The equation results in a nonlinear relation between F_{I}O_{2} and PaO_{2}/F_{I}O_{2} ratio. As previously mentioned, numerous factors, notably nonpulmonary factors, influence this curve: intrapulmonary shunt, AVD, PaCO_{2}, respiratory quotient and hemoglobin. The relationship between PaO_{2}/F_{I}O_{2} and F_{I}O_{2} is illustrated in two situations. Figure 1 shows this relationship for different shunt fractions and a fixed AVD. For instance, in patients with 20% shunt (a frequent value observed in ARDS), the PaO_{2}/F_{I}O_{2} ratio varies considerably with changes in F_{I}O_{2}. At both extremes of F_{I}O_{2}, the PaO_{2}/F_{I}O_{2} is substantially greater than at intermediate F_{I}O_{2}. In contrast, at extremely high shunt (≅ 60%) PaO_{2}/F_{I}O_{2} ratio is greater at low F_{I}O_{2} and decreases at intermediate F_{I}O_{2}, but does not exhibit any further increase as inspired F_{I}O_{2} continue to increase, for instance above 0.7. Figure 2 shows the same relation but with various AVDs at a fixed shunt fraction.
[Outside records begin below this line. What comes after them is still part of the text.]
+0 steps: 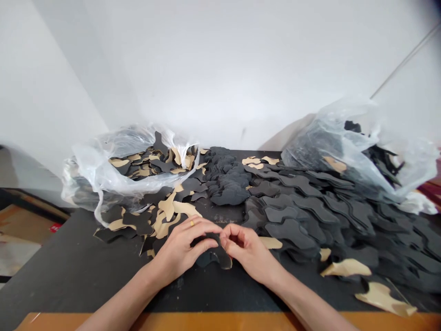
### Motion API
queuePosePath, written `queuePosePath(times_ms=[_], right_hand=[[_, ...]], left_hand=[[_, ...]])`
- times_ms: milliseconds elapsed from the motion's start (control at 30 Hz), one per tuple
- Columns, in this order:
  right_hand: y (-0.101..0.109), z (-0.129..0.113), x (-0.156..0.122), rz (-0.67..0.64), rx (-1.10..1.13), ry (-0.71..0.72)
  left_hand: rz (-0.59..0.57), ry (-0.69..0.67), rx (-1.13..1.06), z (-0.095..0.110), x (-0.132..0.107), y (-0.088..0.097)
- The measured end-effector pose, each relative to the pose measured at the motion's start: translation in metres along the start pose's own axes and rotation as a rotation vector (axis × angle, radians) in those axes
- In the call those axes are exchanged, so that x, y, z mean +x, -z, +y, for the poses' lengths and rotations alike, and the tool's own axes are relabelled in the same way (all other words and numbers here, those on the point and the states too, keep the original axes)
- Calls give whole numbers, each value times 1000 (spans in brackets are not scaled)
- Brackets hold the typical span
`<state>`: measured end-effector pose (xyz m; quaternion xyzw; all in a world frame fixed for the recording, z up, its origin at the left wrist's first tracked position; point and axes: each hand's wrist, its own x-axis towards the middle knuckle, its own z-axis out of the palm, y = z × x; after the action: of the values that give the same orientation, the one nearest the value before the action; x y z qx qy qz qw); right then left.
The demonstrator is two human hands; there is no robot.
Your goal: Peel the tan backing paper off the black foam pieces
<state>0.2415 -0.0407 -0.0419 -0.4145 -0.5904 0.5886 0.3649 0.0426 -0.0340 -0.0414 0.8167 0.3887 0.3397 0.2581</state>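
Black and tan cut-outs on a black table (110, 280), seen from the worker's head. At far left, an open clear plastic bag (81, 165) lies against the white wall (206, 69), its mouth showing a jumble of wavy-edged black and tan pieces. Just in front of its mouth, loose tan pieces (167, 206) and dark ones lie overlapping, reaching close to the left hand (193, 239). This hand, a gold-coloured ring (192, 224) on one finger, is curved into a narrow grip, thumb below and fingers above, around a black piece (225, 259) near the front centre of the table. Whether the piece touches the tabletop cannot be told. Behind the hands, closely overlapped dark pieces (229, 181) form a column running back toward the wall. The right hand (244, 246) meets the left at the same black piece — its thumb and forefinger are pinched together at the piece's edge, the other fingers curled in. To the right, broad layered piles of black pieces (285, 214) spread across the table, with a second clear plastic bag (310, 138) standing behind them, dark contents visible inside. At front right, two tan pieces (347, 267) lie near the piles, apart from each other.
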Motion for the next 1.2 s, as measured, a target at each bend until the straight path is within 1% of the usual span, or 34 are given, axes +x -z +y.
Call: queuePosePath(times_ms=[67,100,133,200,267,367,533,700,767,833,1000,1200], right_hand=[[0,2,0,44,-99,45],[-1,3,-1,70,-169,80],[-1,3,-1,95,-244,123],[-2,4,-3,134,-390,220],[-3,4,-5,155,-510,297],[-4,4,-6,180,-653,365],[-4,5,-7,230,-847,489],[-6,10,-6,302,-1054,583],[-6,12,-6,338,-1074,635],[-7,14,-6,361,-1057,657],[-6,13,-4,333,-954,565],[-4,9,-5,234,-793,477]], left_hand=[[119,51,83,3,0,-2],[157,82,117,5,0,-3],[165,112,133,8,0,-3],[124,168,107,13,0,-5],[74,227,29,17,0,-7],[47,293,-81,18,0,-9],[32,327,-169,18,0,-12],[18,317,-172,23,1,-13],[31,311,-159,24,0,-14],[48,301,-124,23,-1,-15],[68,261,-17,19,-3,-16],[29,282,-18,20,-2,-11]])
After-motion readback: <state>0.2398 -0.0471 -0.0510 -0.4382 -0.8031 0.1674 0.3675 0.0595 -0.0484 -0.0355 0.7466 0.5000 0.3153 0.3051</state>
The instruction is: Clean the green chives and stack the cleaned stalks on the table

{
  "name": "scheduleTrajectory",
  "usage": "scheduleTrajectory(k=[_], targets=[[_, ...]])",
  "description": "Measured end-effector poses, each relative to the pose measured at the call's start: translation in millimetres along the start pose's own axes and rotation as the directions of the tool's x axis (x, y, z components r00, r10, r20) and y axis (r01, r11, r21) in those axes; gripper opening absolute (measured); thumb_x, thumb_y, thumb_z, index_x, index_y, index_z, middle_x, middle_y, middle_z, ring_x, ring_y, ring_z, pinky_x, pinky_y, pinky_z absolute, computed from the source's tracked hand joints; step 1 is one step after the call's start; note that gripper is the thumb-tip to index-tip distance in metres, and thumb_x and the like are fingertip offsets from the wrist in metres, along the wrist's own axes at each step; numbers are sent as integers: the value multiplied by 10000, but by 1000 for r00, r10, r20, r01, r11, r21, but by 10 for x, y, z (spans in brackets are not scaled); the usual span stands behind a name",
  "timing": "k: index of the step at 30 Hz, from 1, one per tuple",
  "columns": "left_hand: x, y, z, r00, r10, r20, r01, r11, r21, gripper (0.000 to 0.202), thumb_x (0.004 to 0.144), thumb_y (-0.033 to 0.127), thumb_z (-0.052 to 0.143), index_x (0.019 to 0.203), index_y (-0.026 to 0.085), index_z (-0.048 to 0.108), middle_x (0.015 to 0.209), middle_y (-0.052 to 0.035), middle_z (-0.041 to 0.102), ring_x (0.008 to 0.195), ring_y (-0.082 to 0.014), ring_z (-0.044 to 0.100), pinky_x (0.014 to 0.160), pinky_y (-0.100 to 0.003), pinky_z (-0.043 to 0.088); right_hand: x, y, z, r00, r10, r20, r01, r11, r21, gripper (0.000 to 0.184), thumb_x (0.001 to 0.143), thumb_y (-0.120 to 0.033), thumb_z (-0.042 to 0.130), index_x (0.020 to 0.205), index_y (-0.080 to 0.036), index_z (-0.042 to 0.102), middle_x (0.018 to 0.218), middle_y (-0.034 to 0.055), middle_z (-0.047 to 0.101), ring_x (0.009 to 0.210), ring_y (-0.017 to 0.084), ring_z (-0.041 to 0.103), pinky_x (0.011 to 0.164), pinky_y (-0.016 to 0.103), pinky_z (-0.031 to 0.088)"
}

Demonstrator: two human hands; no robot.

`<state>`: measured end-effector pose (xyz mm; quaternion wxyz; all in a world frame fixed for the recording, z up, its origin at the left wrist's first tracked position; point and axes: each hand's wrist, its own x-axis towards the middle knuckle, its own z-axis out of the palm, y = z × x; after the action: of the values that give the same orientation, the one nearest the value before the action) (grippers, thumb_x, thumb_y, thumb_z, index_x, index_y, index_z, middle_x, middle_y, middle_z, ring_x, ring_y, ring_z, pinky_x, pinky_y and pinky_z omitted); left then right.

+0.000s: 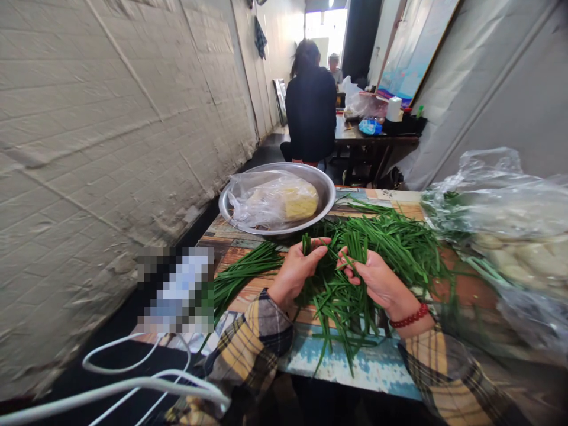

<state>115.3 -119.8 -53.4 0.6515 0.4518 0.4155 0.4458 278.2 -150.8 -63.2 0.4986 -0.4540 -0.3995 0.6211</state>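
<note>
Long, flat green leaves that look like garlic chives (390,239) lie in a loose heap across the table. My left hand (299,267) is closed around a small bunch of chives, whose ends stick up past the fingers. Opposite it, my right hand (370,275) pinches another bunch of chives (356,245) between thumb and fingers. Below and between both hands, loose chives (339,319) hang down over the table's near part. A neater bundle of chives (248,269) rests to the left of my left hand.
A metal basin (226,204) holding a clear plastic bag (275,198) with something yellow stands behind my hands. Plastic bags of pale, rounded things (523,254) lie at the right. White cables (133,390) loop at the lower left. A person (310,106) sits facing away near another table (377,139).
</note>
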Motion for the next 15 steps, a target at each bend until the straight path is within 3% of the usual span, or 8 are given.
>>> scheduleTrajectory(k=[3,9,15], targets=[[-3,-5,-7,997,7,82,-6,1000,-14,336,709,415,690,852,113,647,477,90,286,405,-25,188,392,-199,108,4,25,8,999,1,35,-1,1000,-11,338,647,-397,750,835,-171,584,693,5,611,521,70,435,414,184,275],[64,44,-133,996,75,-55,-86,969,-233,293,718,397,691,789,134,583,489,109,204,402,-23,145,379,-176,101,36,-30,-118,999,27,-24,-25,996,83,291,654,-360,744,836,-178,608,665,-23,562,499,51,400,405,171,230],[75,39,-178,995,96,-23,-99,956,-276,281,745,387,669,804,127,580,506,107,197,411,-24,140,382,-171,106,76,-47,-179,994,1,-108,12,992,124,284,624,-306,748,821,-167,597,655,-40,503,497,40,376,399,157,212]])
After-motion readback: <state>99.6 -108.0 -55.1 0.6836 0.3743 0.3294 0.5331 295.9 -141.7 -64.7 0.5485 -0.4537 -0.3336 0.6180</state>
The larger is AVD, the lower is the PaO_{2}/F_{I}O_{2} ratio for a given F_{I}O_{2}. AVD can vary substantially with cardiac output or with oxygen consumption.
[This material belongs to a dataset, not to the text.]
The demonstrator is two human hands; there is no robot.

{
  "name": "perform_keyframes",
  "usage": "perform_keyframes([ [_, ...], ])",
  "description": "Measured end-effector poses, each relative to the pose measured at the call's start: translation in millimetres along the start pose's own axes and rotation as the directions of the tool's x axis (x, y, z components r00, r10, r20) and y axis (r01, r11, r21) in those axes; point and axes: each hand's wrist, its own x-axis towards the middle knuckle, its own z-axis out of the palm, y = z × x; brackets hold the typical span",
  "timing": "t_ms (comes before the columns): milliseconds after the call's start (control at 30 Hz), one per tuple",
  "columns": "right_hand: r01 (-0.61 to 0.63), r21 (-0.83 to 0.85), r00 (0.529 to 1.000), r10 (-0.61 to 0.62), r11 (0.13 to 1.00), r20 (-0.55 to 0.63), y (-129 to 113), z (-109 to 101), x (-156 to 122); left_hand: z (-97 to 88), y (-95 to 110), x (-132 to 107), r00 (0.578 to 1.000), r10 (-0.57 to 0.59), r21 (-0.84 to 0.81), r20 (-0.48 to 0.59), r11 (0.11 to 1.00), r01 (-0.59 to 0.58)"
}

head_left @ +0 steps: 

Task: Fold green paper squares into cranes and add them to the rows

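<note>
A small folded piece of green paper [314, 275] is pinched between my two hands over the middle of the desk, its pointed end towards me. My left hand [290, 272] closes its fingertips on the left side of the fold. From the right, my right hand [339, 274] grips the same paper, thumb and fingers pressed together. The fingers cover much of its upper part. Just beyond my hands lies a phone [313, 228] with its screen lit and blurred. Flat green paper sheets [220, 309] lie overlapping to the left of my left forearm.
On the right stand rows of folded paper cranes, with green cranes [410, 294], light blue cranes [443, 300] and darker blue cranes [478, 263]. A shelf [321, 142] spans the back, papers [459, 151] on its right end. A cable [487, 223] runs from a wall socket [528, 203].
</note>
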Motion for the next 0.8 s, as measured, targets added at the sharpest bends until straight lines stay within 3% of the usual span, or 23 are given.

These computations therefore illustrate substantial variation in the PaO_{2}/F_{I}O_{2} index as F_{I}O_{2} is modified under conditions of constant metabolism and ventilation–perfusion abnormality.

## Consequences

This discussion and mathematical development is based on a mono-compartmental lung model and does not take into account dynamic phenomena, particularly when high F_{I}O_{2} results in denitrogenation atelectasis. Despite this limitation, large nonlinear variation and important morphologic differences of PaO_{2}/F_{I}O_{2} ratio curves vary markedly with intrapulmonary shunt fraction and AVD variation. Thus, not taking into account the variable relation between F_{I}O_{2} and the PaO_{2}/F_{I}O_{2} ratio could introduce serious errors in the diagnosis or monitoring of patients with hypoxemia on mechanical ventilation.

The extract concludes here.